**YOUR TASK:** Answer with the number of lines in the records that contain "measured" and with nothing else.

**INPUT FOR THIS TASK:**

────────────────────

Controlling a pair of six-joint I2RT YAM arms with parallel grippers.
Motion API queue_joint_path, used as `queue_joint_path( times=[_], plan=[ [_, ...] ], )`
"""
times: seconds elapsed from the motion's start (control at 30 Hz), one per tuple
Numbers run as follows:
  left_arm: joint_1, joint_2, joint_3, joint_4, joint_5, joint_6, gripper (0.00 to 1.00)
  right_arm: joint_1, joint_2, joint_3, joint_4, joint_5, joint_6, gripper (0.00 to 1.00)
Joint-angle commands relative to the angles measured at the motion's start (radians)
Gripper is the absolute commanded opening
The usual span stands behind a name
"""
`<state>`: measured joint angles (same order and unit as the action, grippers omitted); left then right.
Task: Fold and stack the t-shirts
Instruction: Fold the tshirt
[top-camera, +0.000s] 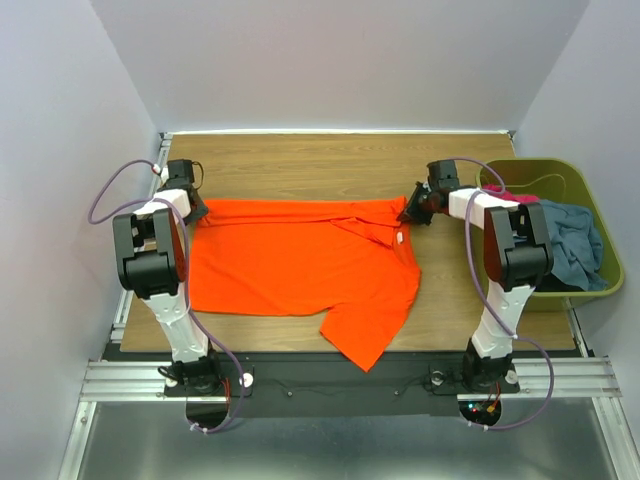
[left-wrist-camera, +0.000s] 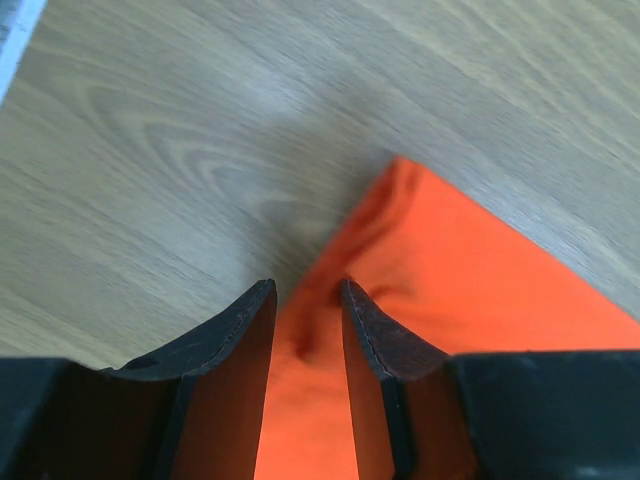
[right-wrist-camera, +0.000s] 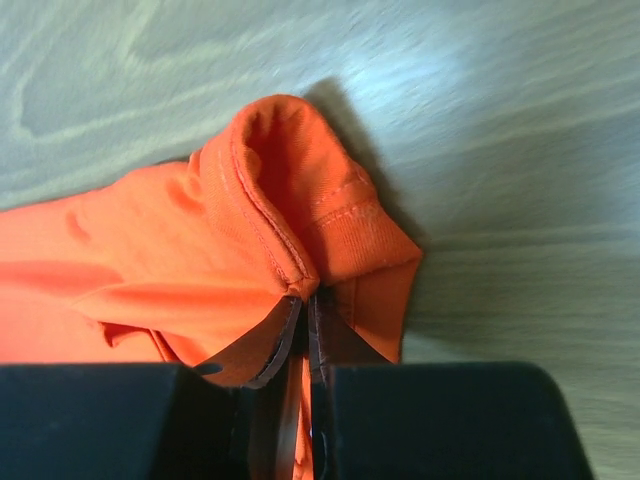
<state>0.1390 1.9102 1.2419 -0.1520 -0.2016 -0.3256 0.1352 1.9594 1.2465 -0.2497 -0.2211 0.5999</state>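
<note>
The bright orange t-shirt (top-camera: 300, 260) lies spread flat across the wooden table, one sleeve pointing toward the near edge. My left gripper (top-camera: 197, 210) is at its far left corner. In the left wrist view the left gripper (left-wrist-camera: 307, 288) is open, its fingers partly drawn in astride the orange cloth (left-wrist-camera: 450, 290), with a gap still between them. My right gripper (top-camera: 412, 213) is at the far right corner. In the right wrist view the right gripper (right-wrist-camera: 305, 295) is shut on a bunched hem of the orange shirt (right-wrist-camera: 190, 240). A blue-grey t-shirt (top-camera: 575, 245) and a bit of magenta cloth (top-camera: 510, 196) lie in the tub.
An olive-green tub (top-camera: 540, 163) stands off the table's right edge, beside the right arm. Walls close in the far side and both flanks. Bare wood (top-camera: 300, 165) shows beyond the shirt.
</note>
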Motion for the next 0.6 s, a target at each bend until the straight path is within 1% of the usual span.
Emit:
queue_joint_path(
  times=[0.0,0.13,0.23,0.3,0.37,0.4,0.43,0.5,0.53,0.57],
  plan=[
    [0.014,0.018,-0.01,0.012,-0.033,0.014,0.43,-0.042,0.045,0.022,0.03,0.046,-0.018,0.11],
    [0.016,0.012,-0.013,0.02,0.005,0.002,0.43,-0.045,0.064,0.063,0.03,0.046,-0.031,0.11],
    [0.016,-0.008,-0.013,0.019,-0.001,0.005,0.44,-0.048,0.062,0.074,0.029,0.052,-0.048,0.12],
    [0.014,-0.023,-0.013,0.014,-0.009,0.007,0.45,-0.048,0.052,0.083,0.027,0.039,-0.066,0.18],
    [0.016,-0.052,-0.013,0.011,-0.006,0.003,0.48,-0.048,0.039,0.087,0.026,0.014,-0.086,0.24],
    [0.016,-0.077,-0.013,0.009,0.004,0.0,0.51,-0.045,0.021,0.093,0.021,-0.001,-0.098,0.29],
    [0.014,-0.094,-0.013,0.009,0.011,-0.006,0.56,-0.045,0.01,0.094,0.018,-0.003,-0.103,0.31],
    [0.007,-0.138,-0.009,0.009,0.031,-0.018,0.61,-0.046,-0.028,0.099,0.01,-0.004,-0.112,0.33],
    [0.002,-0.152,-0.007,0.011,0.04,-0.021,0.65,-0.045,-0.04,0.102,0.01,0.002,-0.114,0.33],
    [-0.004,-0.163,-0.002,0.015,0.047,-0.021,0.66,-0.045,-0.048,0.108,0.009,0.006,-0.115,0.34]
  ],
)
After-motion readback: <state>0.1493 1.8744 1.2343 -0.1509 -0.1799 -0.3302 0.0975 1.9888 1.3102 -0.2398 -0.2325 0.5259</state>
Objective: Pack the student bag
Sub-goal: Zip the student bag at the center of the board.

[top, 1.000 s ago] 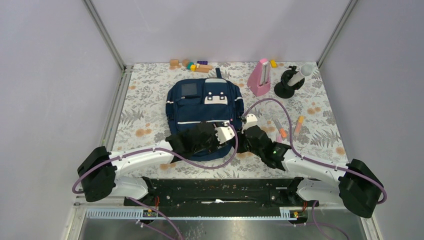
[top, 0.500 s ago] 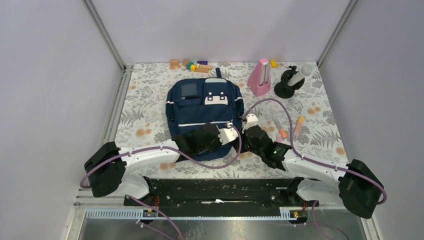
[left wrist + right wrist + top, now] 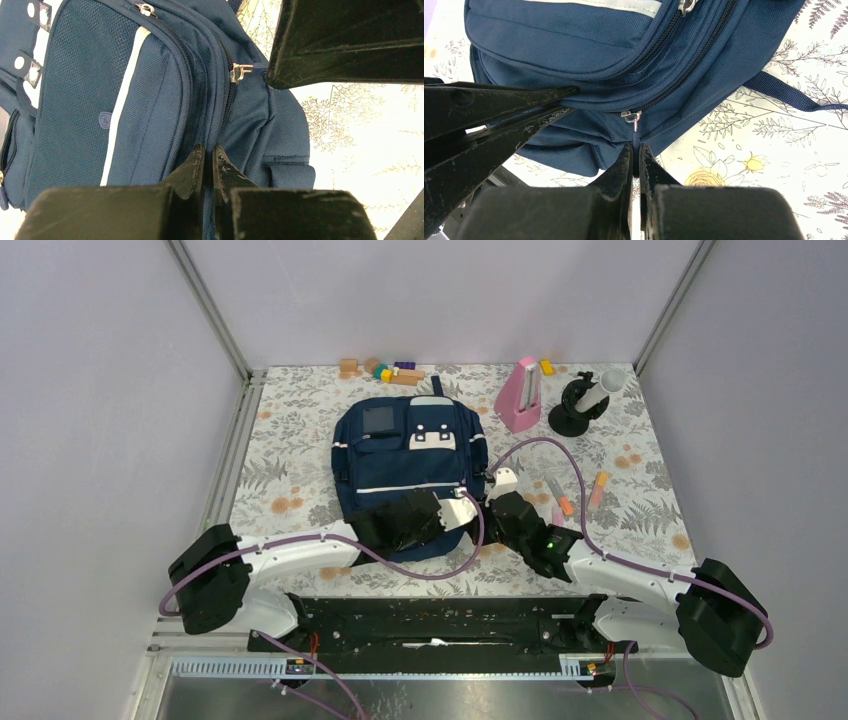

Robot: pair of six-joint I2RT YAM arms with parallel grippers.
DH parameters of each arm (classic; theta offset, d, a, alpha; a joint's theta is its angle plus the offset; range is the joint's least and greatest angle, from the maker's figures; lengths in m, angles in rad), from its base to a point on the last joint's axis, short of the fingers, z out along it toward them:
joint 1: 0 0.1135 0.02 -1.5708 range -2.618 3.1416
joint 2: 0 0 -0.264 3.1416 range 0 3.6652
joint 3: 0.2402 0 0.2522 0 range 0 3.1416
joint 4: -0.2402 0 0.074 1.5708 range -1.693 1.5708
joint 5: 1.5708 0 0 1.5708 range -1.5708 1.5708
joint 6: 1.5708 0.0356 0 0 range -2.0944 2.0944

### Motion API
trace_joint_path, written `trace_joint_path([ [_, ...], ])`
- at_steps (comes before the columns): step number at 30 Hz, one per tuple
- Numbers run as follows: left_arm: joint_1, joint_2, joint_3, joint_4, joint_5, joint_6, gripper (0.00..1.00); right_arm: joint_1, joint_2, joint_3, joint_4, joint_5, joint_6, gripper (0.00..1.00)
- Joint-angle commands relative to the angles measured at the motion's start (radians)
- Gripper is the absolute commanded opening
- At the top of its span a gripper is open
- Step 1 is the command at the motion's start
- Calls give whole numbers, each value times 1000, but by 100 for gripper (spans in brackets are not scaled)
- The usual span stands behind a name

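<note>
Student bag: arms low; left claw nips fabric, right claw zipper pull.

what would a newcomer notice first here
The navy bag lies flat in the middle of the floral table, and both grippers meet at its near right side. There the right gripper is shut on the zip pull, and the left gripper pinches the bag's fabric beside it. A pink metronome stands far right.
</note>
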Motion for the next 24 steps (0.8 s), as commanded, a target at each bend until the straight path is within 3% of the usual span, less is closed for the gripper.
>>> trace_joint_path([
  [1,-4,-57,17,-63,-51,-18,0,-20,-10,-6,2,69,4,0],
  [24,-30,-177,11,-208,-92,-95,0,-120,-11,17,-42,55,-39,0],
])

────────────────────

**SOLVED EXERCISE:** 3